The auto manufacturing industry, which suffered a major setback last year amid the COVID-19 pandemic, continues to be impacted by a global semiconductor chip shortage. While some fundamentally strong companies in the industry are expected to be able to stay afloat amid the unfavorable market condition, we think it is wise to avoid Ferrari (NYSE:RACE), and Workhorse (WKHS) because they seem overvalued at their current price levels. Adding to concerns, Wall Street analysts have recently downgraded their ratings. Read on.Auto manufacturing declined sharply last year thanks to COVID-19 pandemic-related restrictions and a decline in demand for vehicles. And even as major economies are now gradually reopening, the auto manufacturing industry continues to be impacted by a global semiconductor chip shortage. According to Statista, the global sales of automobiles are expected to fall to below 70 million units in 2021.

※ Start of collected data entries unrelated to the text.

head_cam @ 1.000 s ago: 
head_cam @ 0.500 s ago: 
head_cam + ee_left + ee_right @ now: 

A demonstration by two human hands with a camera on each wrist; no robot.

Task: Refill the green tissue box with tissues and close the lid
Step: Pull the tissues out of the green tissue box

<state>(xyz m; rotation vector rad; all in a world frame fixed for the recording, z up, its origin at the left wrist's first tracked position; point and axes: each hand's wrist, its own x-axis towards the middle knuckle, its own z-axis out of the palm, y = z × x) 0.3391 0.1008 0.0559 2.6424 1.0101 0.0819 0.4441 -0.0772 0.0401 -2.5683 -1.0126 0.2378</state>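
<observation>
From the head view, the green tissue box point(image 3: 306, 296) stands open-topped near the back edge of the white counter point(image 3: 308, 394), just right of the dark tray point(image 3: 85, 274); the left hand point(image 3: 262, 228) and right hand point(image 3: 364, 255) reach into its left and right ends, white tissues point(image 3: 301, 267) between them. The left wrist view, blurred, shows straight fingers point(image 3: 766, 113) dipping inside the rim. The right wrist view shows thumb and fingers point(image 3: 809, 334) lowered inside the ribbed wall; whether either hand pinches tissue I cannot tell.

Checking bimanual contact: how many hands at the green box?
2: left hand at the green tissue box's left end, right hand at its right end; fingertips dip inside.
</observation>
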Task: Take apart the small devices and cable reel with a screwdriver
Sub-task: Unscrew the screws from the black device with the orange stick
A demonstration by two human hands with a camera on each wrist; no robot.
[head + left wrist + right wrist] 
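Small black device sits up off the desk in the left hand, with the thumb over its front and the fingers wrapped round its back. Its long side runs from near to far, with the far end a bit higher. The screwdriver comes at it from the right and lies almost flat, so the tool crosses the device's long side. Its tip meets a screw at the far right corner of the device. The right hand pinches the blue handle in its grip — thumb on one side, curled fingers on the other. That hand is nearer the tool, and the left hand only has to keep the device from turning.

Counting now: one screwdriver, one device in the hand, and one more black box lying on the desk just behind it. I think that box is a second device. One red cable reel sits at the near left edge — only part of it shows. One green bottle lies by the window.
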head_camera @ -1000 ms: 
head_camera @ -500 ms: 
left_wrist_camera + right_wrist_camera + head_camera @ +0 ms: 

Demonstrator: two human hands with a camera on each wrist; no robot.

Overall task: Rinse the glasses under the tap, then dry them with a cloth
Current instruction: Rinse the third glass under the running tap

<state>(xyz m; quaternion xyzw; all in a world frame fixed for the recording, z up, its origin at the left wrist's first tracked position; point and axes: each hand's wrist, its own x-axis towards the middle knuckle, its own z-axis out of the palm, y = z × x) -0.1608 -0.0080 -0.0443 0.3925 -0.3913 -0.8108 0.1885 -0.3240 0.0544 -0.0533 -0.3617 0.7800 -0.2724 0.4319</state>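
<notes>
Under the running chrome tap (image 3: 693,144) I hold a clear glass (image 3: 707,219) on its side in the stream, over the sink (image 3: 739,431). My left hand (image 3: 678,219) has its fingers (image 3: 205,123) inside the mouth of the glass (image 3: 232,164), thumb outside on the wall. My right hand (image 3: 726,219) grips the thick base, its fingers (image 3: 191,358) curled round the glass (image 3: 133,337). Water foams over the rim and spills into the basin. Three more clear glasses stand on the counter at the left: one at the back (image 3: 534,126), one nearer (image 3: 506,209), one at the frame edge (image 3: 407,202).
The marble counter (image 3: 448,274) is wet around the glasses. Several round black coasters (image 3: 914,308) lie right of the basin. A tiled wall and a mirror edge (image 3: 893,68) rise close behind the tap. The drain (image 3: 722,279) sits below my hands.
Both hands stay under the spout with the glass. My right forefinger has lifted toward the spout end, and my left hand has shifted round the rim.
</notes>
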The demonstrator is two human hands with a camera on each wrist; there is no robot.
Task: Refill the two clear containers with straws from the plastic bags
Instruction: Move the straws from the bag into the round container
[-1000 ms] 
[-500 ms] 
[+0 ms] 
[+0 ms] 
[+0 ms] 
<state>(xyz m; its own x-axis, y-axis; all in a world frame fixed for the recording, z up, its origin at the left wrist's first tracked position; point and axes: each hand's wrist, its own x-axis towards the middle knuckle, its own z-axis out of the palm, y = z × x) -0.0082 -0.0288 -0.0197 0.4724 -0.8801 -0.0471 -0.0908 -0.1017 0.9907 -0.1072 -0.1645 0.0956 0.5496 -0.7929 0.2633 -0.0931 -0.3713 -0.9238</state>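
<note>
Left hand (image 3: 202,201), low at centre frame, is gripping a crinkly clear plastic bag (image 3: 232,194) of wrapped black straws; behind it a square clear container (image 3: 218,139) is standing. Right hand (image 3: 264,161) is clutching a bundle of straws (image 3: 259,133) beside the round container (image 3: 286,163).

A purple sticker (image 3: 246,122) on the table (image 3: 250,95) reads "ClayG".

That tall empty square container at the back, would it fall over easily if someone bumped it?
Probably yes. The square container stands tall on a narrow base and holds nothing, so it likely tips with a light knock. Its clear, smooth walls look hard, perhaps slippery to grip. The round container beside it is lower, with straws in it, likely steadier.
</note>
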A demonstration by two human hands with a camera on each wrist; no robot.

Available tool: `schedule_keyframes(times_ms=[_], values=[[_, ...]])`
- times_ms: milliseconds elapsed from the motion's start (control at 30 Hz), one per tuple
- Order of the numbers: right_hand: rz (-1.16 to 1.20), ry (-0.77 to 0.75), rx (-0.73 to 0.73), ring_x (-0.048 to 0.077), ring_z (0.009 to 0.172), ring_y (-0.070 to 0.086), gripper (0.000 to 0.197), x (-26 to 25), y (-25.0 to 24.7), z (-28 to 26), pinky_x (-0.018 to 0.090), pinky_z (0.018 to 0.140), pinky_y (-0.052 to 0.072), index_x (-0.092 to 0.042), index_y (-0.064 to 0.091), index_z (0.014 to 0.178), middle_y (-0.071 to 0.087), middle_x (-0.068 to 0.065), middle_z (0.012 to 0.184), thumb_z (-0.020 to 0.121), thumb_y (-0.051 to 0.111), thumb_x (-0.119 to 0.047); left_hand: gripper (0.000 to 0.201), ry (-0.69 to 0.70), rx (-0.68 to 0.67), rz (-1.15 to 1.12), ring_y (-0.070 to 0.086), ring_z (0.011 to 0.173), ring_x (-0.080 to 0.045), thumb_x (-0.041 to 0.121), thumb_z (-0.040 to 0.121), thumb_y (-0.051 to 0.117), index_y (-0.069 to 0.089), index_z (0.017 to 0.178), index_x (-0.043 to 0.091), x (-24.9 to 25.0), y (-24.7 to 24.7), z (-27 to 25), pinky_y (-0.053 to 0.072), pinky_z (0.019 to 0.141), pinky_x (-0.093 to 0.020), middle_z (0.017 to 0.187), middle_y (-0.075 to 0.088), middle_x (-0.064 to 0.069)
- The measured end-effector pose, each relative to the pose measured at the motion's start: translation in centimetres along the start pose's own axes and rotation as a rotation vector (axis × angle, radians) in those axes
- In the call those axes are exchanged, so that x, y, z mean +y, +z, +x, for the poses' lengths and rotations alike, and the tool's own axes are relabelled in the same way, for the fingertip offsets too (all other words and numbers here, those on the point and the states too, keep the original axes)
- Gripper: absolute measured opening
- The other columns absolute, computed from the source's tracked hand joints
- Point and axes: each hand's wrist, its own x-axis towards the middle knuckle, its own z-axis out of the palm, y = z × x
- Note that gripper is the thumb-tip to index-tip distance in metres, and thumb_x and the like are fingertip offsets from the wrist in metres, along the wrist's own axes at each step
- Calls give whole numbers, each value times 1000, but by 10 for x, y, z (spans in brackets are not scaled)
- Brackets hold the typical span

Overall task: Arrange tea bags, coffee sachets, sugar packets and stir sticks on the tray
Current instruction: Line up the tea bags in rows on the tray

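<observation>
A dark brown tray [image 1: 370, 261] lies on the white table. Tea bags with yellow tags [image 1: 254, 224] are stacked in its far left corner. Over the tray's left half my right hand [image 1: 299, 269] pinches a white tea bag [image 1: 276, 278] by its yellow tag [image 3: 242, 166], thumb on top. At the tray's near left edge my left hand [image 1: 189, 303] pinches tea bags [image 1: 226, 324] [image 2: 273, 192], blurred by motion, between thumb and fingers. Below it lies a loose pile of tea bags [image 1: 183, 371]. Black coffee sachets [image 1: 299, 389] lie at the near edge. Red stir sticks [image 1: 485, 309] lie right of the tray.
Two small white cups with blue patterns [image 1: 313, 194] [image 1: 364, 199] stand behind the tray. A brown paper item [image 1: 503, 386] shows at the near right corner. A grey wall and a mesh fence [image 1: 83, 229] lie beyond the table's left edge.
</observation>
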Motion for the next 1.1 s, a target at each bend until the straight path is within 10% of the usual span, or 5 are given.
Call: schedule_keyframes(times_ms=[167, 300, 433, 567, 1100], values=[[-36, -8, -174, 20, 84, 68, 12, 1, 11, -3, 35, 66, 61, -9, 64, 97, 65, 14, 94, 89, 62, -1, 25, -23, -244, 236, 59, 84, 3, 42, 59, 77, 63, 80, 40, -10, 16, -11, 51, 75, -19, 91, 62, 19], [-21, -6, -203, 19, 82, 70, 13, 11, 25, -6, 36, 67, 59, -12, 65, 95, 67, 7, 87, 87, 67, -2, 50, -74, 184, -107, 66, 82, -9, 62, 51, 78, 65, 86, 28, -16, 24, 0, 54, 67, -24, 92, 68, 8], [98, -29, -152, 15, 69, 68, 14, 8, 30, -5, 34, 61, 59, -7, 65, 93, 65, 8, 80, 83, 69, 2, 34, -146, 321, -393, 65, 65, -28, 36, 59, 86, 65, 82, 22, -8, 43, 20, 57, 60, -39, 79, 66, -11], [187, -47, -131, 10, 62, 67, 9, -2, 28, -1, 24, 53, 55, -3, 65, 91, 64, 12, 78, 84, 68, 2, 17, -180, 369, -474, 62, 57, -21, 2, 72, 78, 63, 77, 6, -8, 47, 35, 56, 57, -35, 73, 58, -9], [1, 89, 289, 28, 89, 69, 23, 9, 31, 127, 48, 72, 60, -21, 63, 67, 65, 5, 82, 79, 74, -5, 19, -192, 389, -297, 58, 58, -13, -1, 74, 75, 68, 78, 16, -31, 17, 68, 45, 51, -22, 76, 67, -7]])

Investors’ pessimism regarding the auto manufacturing industry is evident in the First Trust NASDAQ Global Auto Index Fund’s (CARZ) 3.7% returns over the past three months versus the tech-heavy Nasdaq’s 6.4% gains. While some auto manufacturers may be able to weather these trying conditions, we think it is wise to avoid fundamentally weak stocks in this space that are trading at premiums to their peers.
Ferrari N.V. (RACE), and Workhorse Group Inc. (WKHS) look significantly overvalued at their current price levels. Also, Wall Street analysts have recently downgraded their ratings on these stocks. So, we think these two stocks are best avoided now.